PROBLEM STATEMENT:
Everything in the listing except the pictures should be written out exactly.
(DATASET SECTION)
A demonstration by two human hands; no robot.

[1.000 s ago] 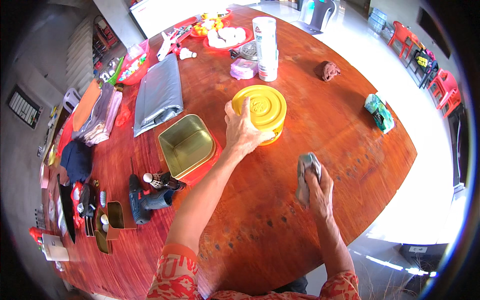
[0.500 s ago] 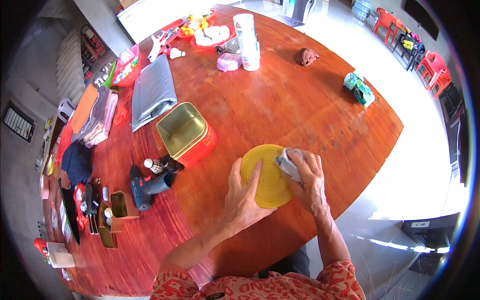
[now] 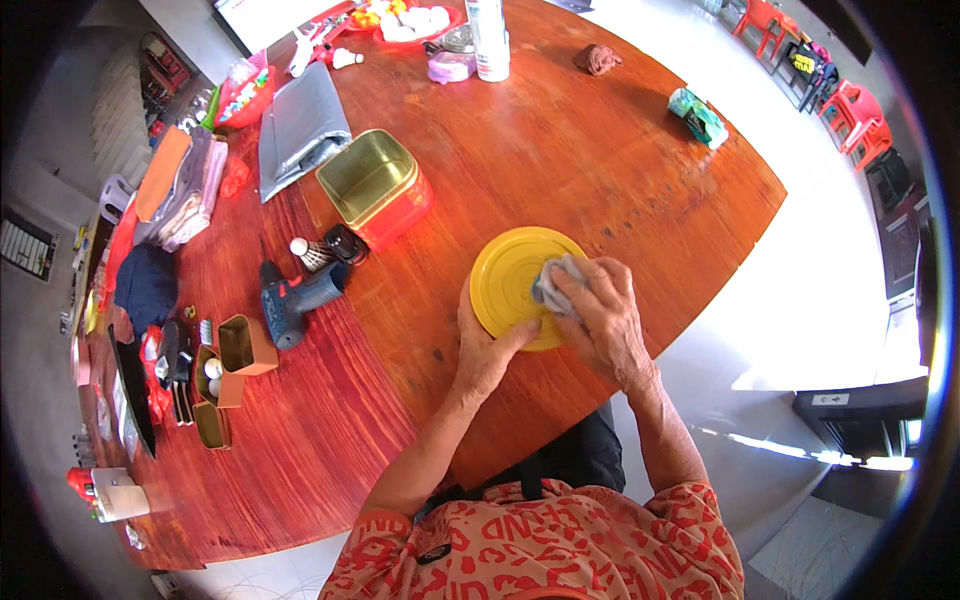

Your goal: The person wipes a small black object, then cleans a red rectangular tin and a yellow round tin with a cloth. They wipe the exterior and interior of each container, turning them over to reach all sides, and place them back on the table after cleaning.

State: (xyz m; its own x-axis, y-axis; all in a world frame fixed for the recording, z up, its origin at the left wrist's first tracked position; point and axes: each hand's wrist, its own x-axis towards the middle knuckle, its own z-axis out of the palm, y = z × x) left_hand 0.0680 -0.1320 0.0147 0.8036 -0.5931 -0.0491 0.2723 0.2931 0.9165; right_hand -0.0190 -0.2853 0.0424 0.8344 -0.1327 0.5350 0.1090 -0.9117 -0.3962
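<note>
A round yellow lid [image 3: 505, 275] with raised rings is held up over the near part of the wooden table. My left hand [image 3: 488, 350] grips it from the lower left, thumb on its face and the other fingers mostly hidden behind it. Bunched in my right hand [image 3: 605, 315] is a grey cloth [image 3: 560, 284], pressed against the right side of the lid. Beyond the lid, to the left, stands an open red tin [image 3: 392, 205] with a gold inside.
Left of the hands lie a cordless drill [image 3: 292, 305], a shuttlecock [image 3: 310, 252] and small open boxes [image 3: 250, 345]. Farther back are a grey folded pouch [image 3: 300, 125], a white canister [image 3: 488, 45], a brown cloth bundle [image 3: 598, 60] and a green packet [image 3: 698, 117].
The lid has moved up in the picture with both hands. My left thumb has shifted from mid-lid to its lower edge, and the cloth has moved in from the right rim toward the centre.
</note>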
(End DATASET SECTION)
RESULT:
A demonstration by two human hands; no robot.

[1.000 s ago] 
[0.500 s ago] 
[now] 

Your goal: The person wipes a small black object, then cleans a red rectangular tin and a yellow round tin with a cloth. They wipe the exterior and interior of each container, turning them over to reach all sides, and place them back on the table after cleaning.

State: (xyz m; its own x-axis, y-axis; all in a world frame fixed for the recording, z up, its origin at the left wrist's first tracked position; point and axes: each hand's wrist, its own x-axis towards the middle knuckle, its own z-axis out of the palm, y = z × x) left_hand 0.0680 -0.1320 0.0147 0.8036 -0.5931 -0.0491 0.2723 0.2931 0.9165; right_hand -0.0190 -0.2853 0.0424 0.8344 -0.1327 0.5350 0.1090 -0.9117 -0.3962
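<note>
A round yellow lid [image 3: 505, 275] with raised rings is held up over the near part of the wooden table. My left hand [image 3: 488, 350] grips it from the lower left, thumb on its face and the other fingers mostly hidden behind it. Bunched in my right hand [image 3: 605, 315] is a grey cloth [image 3: 560, 284], pressed against the right side of the lid. Beyond the lid, to the left, stands an open red tin [image 3: 392, 205] with a gold inside.
Left of the hands lie a cordless drill [image 3: 292, 305], a shuttlecock [image 3: 310, 252] and small open boxes [image 3: 250, 345]. Farther back are a grey folded pouch [image 3: 300, 125], a white canister [image 3: 488, 45], a brown cloth bundle [image 3: 598, 60] and a green packet [image 3: 698, 117].
The lid has moved up in the picture with both hands. My left thumb has shifted from mid-lid to its lower edge, and the cloth has moved in from the right rim toward the centre.
</note>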

The exercise was answered completely.